Embedding-Based Interpolation on the Special Orthogonal Group

TL;DR

This paper introduces a new interpolation method for functions on the special orthogonal group $SO(n)$ using embedding and projection techniques, enabling efficient and accurate computations of $SO(n)$-valued functions and their derivatives.

Contribution

The paper proposes a novel embedding-based interpolation scheme for $SO(n)$ that preserves accuracy and regularity, with explicit evaluation formulas and connections to geodesic finite elements.

Findings

Interpolation schemes are efficient and accurate.

Methods facilitate computation of derivatives and minimum acceleration curves.

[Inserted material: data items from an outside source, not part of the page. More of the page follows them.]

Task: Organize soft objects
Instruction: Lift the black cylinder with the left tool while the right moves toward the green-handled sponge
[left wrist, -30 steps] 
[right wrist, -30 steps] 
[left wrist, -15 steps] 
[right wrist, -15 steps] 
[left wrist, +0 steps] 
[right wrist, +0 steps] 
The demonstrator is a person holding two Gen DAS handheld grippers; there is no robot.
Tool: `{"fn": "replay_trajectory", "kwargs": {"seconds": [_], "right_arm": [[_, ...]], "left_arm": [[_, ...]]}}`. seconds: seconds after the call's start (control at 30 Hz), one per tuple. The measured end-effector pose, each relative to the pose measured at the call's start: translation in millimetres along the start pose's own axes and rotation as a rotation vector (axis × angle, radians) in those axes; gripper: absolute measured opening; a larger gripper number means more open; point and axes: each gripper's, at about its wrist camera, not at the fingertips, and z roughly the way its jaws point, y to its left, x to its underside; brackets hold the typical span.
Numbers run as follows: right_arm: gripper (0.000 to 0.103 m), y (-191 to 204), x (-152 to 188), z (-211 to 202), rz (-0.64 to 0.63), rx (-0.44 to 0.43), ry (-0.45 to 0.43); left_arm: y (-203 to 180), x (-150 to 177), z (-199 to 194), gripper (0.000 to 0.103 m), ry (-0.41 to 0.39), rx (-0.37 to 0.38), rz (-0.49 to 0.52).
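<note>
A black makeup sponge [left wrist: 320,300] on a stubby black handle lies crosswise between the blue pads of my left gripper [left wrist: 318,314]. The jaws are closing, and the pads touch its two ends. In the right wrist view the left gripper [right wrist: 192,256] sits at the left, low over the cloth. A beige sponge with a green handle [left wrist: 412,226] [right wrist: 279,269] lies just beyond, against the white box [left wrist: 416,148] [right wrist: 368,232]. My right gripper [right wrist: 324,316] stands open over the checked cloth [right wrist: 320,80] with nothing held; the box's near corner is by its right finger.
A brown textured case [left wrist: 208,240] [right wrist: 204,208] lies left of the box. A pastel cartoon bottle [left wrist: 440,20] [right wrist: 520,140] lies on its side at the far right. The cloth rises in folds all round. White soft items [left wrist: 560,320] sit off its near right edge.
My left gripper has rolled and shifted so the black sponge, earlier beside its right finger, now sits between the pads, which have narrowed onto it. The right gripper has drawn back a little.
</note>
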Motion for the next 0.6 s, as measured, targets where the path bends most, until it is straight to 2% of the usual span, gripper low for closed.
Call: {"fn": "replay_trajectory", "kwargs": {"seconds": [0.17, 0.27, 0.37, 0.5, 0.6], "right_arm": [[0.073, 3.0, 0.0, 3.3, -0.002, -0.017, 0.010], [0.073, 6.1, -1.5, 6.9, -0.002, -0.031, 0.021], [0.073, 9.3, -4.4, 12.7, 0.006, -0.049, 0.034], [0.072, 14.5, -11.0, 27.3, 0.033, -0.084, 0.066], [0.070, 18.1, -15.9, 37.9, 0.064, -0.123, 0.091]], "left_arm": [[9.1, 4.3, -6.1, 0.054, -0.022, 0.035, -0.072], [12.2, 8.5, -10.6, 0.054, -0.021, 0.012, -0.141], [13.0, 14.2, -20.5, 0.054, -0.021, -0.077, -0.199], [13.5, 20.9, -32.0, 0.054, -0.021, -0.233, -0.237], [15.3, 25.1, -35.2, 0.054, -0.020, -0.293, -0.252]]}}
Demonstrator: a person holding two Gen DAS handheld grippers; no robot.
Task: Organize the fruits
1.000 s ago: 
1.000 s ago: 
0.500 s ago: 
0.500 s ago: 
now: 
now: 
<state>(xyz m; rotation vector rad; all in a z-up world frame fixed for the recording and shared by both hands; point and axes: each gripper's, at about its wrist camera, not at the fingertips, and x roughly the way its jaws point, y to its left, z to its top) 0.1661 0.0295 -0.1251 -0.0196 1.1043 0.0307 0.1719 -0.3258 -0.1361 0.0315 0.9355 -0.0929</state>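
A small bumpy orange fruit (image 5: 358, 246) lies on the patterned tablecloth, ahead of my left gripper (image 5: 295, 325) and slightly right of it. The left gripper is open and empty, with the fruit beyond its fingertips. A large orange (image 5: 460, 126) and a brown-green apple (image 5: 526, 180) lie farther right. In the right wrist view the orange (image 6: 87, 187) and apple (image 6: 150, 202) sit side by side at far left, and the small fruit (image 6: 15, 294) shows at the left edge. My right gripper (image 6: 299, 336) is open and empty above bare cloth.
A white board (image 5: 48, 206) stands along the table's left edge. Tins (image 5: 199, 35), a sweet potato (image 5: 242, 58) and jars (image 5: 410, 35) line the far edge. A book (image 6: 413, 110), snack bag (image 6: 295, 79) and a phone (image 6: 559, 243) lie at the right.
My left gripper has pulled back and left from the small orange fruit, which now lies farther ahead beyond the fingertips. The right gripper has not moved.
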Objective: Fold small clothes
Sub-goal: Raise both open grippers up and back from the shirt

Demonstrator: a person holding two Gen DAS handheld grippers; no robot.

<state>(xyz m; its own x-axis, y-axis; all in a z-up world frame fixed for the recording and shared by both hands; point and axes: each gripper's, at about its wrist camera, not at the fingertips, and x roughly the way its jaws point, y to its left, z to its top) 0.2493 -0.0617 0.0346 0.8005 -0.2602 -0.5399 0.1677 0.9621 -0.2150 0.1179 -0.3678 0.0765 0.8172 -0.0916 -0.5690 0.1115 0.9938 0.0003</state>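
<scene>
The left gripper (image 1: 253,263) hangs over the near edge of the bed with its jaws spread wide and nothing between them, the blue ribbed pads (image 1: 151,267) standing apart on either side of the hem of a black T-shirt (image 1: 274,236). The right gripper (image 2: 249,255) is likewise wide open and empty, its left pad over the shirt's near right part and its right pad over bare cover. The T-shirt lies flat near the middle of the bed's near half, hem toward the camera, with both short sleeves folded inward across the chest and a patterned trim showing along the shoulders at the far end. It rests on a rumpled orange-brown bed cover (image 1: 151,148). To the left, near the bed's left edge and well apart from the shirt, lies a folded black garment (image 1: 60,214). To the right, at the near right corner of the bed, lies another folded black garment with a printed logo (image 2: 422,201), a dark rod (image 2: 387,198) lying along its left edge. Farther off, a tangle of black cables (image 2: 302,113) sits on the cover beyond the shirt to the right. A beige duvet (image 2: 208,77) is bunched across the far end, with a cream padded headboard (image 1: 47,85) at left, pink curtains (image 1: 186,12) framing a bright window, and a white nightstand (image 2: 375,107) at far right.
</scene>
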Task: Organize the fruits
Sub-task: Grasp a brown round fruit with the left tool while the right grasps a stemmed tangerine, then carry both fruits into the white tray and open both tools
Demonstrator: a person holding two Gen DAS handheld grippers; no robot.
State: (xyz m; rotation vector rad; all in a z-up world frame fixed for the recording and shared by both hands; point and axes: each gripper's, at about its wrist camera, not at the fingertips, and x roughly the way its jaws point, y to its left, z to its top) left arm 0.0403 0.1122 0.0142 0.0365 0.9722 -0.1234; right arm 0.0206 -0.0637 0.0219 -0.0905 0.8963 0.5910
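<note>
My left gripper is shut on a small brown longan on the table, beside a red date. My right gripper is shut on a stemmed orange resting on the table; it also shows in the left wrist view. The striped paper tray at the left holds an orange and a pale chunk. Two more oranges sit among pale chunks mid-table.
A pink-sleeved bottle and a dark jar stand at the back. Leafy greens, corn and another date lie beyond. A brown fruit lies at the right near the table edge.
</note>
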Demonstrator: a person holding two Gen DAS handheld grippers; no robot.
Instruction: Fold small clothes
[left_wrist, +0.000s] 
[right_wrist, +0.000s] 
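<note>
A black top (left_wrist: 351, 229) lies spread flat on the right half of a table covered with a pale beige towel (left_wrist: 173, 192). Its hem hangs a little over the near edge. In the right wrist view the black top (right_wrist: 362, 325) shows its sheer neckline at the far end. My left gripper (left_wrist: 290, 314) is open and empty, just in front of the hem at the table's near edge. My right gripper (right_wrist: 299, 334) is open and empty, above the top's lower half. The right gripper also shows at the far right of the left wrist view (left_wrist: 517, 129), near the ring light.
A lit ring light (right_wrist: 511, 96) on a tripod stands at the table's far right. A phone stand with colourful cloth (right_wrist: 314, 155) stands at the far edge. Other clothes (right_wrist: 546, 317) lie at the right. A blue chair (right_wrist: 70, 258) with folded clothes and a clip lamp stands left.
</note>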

Applicable to $SO(n)$ and $SO(3)$ with quaternion representation.

Abstract

We study schemes for interpolating functions that take values in the special orthogonal group $SO(n)$. Our focus is on interpolation schemes obtained by embedding $SO(n)$ in a linear space, interpolating in the linear space, and mapping the result onto $SO(n)$ via the closest point projection. The resulting interpolants inherit both the order of accuracy and the regularity of the underlying interpolants on the linear space. The values and derivatives of the interpolants admit efficient evaluation via either explicit formulas or iterative algorithms, which we detail for two choices of embeddings: the embedding of $SO(n)$ in the space of $n \times n$ matrices and, when $n=3$, the identification of $SO(3)$ with the set of unit quaternions. Along the way, we point out a connection between these interpolation schemes and geodesic finite elements. We illustrate the utility of these interpolation schemes by numerically computing minimum acceleration curves on $SO(n)$, a task which is handled naturally with $SO(n)$-valued finite elements having $C^1$-continuity.